I swapped two of the dimensions for a matrix multiplication in llama-graph.cpp to trigger a more efficient CUDA code path. In principle something like this could also be done as an automatic optimization in either the CUDA backend or the compute graph. It may also make sense to add some function like ggml_permute_data_layout that directly permutes the ne and nb values of a tensor. As long as all backends support non-contiguous outputs that would save you from having to add ggml_cont.

Performance changes

GPU	model	n_ubatch	test	t/s no FA	t/s FA	Speedup
RTX 3090	deepseek2 16B Q4_0	1	pp16384	74.23	143.64	1.94
RTX 3090	deepseek2 16B Q4_0	2	pp16384	100.17	141.32	1.41
RTX 3090	deepseek2 16B Q4_0	4	pp16384	171.83	227.60	1.32
RTX 3090	deepseek2 16B Q4_0	8	pp16384	268.07	340.07	1.27
RTX 3090	deepseek2 16B Q4_0	16	pp16384	369.53	467.17	1.26
RTX 3090	deepseek2 16B Q4_0	32	pp16384	693.76	743.57	1.07
RTX 3090	deepseek2 16B Q4_0	64	pp16384	1020.42	1063.40	1.04
RTX 3090	deepseek2 16B Q4_0	128	pp16384	1502.64	1562.13	1.04
RTX 3090	deepseek2 16B Q4_0	256	pp16384	2017.41	2066.18	1.02
RTX 3090	deepseek2 16B Q4_0	512	pp16384	2343.85	2399.70	1.02
RTX 3090	deepseek2 16B Q4_0	1024	pp16384	2515.60	2566.45	1.02
RTX 3090	deepseek2 16B Q4_0	2048	pp16384	2545.05	2741.79	1.08
RTX 4090	deepseek2 16B Q4_0	1	pp16384	162.60	193.94	1.19
RTX 4090	deepseek2 16B Q4_0	2	pp16384	164.72	185.95	1.13
RTX 4090	deepseek2 16B Q4_0	4	pp16384	295.38	317.07	1.07
RTX 4090	deepseek2 16B Q4_0	8	pp16384	485.03	520.84	1.07
RTX 4090	deepseek2 16B Q4_0	16	pp16384	730.50	778.03	1.07
RTX 4090	deepseek2 16B Q4_0	32	pp16384	1169.94	1302.99	1.11
RTX 4090	deepseek2 16B Q4_0	64	pp16384	1829.60	1939.27	1.06
RTX 4090	deepseek2 16B Q4_0	128	pp16384	2696.55	2986.22	1.11
RTX 4090	deepseek2 16B Q4_0	256	pp16384	3552.00	4167.87	1.17
RTX 4090	deepseek2 16B Q4_0	512	pp16384	4178.90	5026.71	1.20
RTX 4090	deepseek2 16B Q4_0	1024	pp16384	4292.91	5489.14	1.28
RTX 4090	deepseek2 16B Q4_0	2048	pp16384	4207.91	5462.85	1.30

ggml/src/ggml-cuda/fattn-mma-f16.cuh

Panchovix · 2025-05-05T06:14:10Z

Just tested on DeepSeek V3 0324 (Q2_K_XL) and it work fine, so you can use MLA + FA. I'm offloading ~110GB RAM to CPU and the rest on GPU (of a 255GB model), and this saves a lot of GPU usage. I get a bit less PP but I guess it's because CPU is slower with fa? But faster gen speed.

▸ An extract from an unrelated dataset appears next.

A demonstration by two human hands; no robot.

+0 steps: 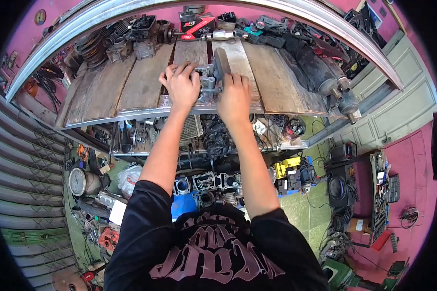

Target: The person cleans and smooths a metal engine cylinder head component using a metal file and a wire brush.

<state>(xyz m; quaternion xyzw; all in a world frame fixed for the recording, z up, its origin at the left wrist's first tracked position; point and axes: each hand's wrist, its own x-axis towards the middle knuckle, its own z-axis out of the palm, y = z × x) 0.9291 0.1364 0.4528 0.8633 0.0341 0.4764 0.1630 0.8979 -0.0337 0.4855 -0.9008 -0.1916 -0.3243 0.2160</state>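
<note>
Near the front edge of the wooden bench (pixel 145 82) sits a grey metal engine part (pixel 208 83) that looks like a small cylinder head. My left hand (pixel 183 88) rests against its left side, fingers curled over the top edge. On the other side, my right hand (pixel 234 99) is closed around the near end of a flat grey-brown bar (pixel 222 60). The bar points away from me and tilts across the right side of the engine part. My fingers hide where the bar meets the metal.
Engine casings (pixel 145 46), a red box (pixel 197 26) and a metal shaft (pixel 223 35) line the bench's back. At right lies a dark exhaust muffler (pixel 318 68). Tools and parts fill the shelf (pixel 141 143) below. Cylinder blocks (pixel 182 185) stand on the floor near me.
</note>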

Loading with (PC with Ryzen 7 7800X3D, 192GB RAM at 6000Mhz, Fedora 42)

./llama-server -m '/GGUFs/DeepSeek-V3-0324-UD-Q2_K_XL-merged.gguf' -c 16384 --no-mmap --no-warmup -v -ngl 99 --override-tensor 'blk\.(2[5-9]|[3-6][0-9])\..*_exps\.=CPU' --override-tensor 'blk\.([1-6])\..*_exps\.=CUDA0' --override-tensor 'blk\.([7-9]|1[0])\..*_exps\.=CUDA1' --override-tensor 'blk\.(1[1-5])\..*_exps\.=CUDA2' --override-tensor 'blk\.(1[6-9]|2[0-4])\..*_exps\.=CUDA3' -fa

When not using -fa

prompt eval time = 38919.92 ms / 1528 tokens ( 25.47 ms per token, 39.26 tokens per second)
eval time = 57175.47 ms / 471 tokens ( 121.39 ms per token, 8.24 tokens per second)

When using -fa

prompt eval time =   88134.76 ms /  3252 tokens (   27.10 ms per token,    36.90 tokens per second)
       eval time =   46872.06 ms /   417 tokens (  112.40 ms per token,     8.90 tokens per second)

But if we move the regex a bit to use more tensors (as now we can use more because buffers weight a lot less)

./llama-server -m '/GGUFs/DeepSeek-V3-0324-UD-Q2_K_XL-merged.gguf' -c 16384 --no-mmap --no-warmup -ngl 99 --override-tensor 'blk\.(2[7-9]|[3-6][0-9])\..*_exps\.=CPU' --override-tensor 'blk\.([1-6])\..*_exps\.=CUDA0' --override-tensor 'blk\.([7-9]|1[0])\..*_exps\.=CUDA1' --override-tensor 'blk\.(1[1-6])\..*_exps\.=CUDA2' --override-tensor 'blk\.(1[7-9]|2[0-6])\..*_exps\.=CUDA3' -fa

I get

prompt eval time =   84468.91 ms /  3252 tokens (   25.97 ms per token,    38.50 tokens per second)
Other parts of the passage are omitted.